┌──

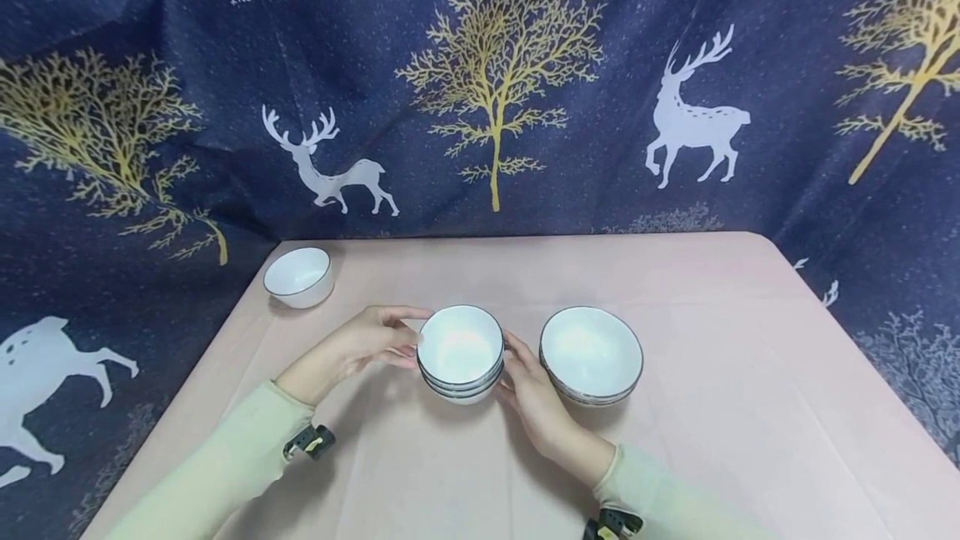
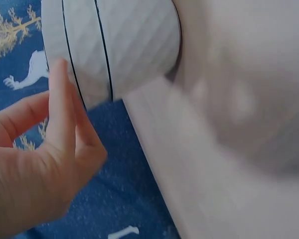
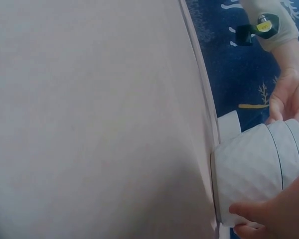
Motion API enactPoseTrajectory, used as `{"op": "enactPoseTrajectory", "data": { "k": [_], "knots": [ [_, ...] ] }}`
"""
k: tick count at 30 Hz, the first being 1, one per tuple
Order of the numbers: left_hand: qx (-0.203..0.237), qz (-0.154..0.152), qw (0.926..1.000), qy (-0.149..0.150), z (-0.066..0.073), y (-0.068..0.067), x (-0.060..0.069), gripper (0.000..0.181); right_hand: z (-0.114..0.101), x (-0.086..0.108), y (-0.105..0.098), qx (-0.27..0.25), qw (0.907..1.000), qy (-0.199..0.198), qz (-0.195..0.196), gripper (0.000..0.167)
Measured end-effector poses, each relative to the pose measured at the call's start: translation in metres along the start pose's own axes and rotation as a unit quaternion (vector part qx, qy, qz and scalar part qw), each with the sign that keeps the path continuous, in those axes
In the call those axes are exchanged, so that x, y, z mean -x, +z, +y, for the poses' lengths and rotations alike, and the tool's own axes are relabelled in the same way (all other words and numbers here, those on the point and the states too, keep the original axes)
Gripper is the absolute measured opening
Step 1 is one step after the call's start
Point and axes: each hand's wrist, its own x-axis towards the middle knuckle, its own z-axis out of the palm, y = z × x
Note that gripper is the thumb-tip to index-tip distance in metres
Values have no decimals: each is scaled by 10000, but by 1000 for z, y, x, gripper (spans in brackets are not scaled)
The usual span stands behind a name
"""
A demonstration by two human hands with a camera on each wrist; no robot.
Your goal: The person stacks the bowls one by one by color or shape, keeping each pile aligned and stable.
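A nested stack of white bowls (image 1: 459, 348) with dark rims stands between the two hands in the head view. On its left side, my left hand (image 1: 375, 342) touches the bowls near their rims, fingers spread around that side. My right hand (image 1: 534, 407) holds the opposite side, with some fingertips hidden behind the bowls. In the left wrist view, the thumb of my left hand (image 2: 45, 164) lies near the rims of the stack (image 2: 134, 45). The right wrist view shows my right hand (image 3: 274, 211) against the ridged outer wall of the bowls (image 3: 249, 164).
Just right of the right hand sits a second stack of wider white bowls (image 1: 592, 352). A single white bowl (image 1: 300, 277) stands at the table's far left corner. The table (image 1: 750, 407) has a pale pink cover, and a dark blue printed cloth (image 1: 570, 173) hangs behind.
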Motion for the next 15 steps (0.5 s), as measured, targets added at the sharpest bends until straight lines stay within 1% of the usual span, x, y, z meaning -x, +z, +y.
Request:
{"op": "enactPoseTrajectory", "data": {
  "k": [3,7,11,13,15],
  "knots": [
    [9,-214,9998,32,-4,-10,-4,49,0,0,0,9,10000,-1,-4,50],
    [184,-407,9990,89,-8,-27,-8,51,-1,0,0,3,10000,-8,-9,50],
    [291,-358,9988,184,-13,-45,-9,52,-1,1,-1,52,10000,-6,-42,50],
    [360,-260,9987,238,-15,-54,-9,52,-1,1,-1,71,9999,-8,-70,50],
    [494,-95,9983,300,-17,-64,-9,54,0,2,-1,81,9999,-9,-90,50]
  ]
}}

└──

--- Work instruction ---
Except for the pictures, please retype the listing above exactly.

--- Solution ---
Motion API enactPoseTrajectory, used as `{"op": "enactPoseTrajectory", "data": { "k": [_], "knots": [ [_, ...] ] }}`
"""
k: tick count at 30 Hz, the first being 1, one per tuple
Order of the numbers: left_hand: qx (-0.203..0.237), qz (-0.154..0.152), qw (0.926..1.000), qy (-0.149..0.150), z (-0.066..0.073), y (-0.068..0.067), x (-0.060..0.069), gripper (0.000..0.181); right_hand: z (-0.114..0.101), x (-0.086..0.108), y (-0.105..0.098), qx (-0.27..0.25), qw (0.907..1.000), qy (-0.199..0.198), qz (-0.195..0.196), gripper (0.000..0.167)
Measured end-effector poses, each relative to the pose measured at the call's start: translation in metres along the start pose's own axes and rotation as a unit quaternion (vector part qx, qy, qz and scalar part qw), each with the sign that keeps the path continuous, in those axes
In the call those axes are exchanged, so that x, y, z mean -x, +z, +y, for the poses' lengths and rotations alike, and the tool's own axes are relabelled in the same way (all other words and numbers here, those on the point and the states too, keep the original axes)
Gripper is the absolute measured opening
Step 1 is one step after the call's start
Point and axes: each hand's wrist, its own x-axis towards the middle knuckle, its own z-axis out of the palm, y = z × x
Note that gripper is the thumb-tip to index-tip distance in metres
Values have no decimals: each is scaled by 10000, but by 1000 for z, y, x, gripper (spans in brackets are not scaled)
The usual span stands behind a name
"""
A demonstration by two human hands with a camera on each wrist; no robot.
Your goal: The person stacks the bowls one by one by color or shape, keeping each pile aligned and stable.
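A nested stack of white bowls (image 1: 459, 348) with dark rims stands between the two hands in the head view. On its left side, my left hand (image 1: 375, 342) touches the bowls near their rims, fingers spread around that side. My right hand (image 1: 534, 407) holds the opposite side, with some fingertips hidden behind the bowls. In the left wrist view, the thumb of my left hand (image 2: 45, 164) lies near the rims of the stack (image 2: 134, 45). The right wrist view shows my right hand (image 3: 274, 211) against the ridged outer wall of the bowls (image 3: 249, 164).
Just right of the right hand sits a second stack of wider white bowls (image 1: 592, 352). A single white bowl (image 1: 300, 277) stands at the table's far left corner. The table (image 1: 750, 407) has a pale pink cover, and a dark blue printed cloth (image 1: 570, 173) hangs behind.
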Motion for the next 15 steps (0.5 s), as measured, targets added at the sharpest bends until straight lines stay within 1% of the usual span, x, y, z meaning -x, +z, +y.
Request:
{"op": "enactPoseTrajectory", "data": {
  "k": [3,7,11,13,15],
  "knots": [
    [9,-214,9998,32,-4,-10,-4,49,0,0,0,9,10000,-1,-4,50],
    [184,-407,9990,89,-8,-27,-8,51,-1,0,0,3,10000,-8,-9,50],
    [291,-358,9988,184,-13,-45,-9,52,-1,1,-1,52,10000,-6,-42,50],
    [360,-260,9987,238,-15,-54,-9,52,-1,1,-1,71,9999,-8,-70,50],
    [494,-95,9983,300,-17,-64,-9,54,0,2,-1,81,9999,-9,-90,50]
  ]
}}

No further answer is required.